## [Problem details]
Begin at the top of the listing below. Write each line out exactly, ending with the line that holds "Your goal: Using".

---------- Recorded data

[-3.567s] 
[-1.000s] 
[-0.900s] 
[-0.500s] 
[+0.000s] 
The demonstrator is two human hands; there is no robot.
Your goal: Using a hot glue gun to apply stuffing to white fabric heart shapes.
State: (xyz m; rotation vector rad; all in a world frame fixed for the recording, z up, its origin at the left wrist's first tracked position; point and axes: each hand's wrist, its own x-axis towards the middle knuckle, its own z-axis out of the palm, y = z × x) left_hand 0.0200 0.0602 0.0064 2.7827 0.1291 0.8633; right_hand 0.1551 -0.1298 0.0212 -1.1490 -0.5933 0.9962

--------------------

## [Output for this exercise]
[-3.567s] 
[-1.000s] 
[-0.900s] 
[-0.500s] 
[+0.000s] 
The demonstrator is two human hands; there is no robot.
Your goal: Using a hot glue gun to apply stuffing to white fabric heart shapes.

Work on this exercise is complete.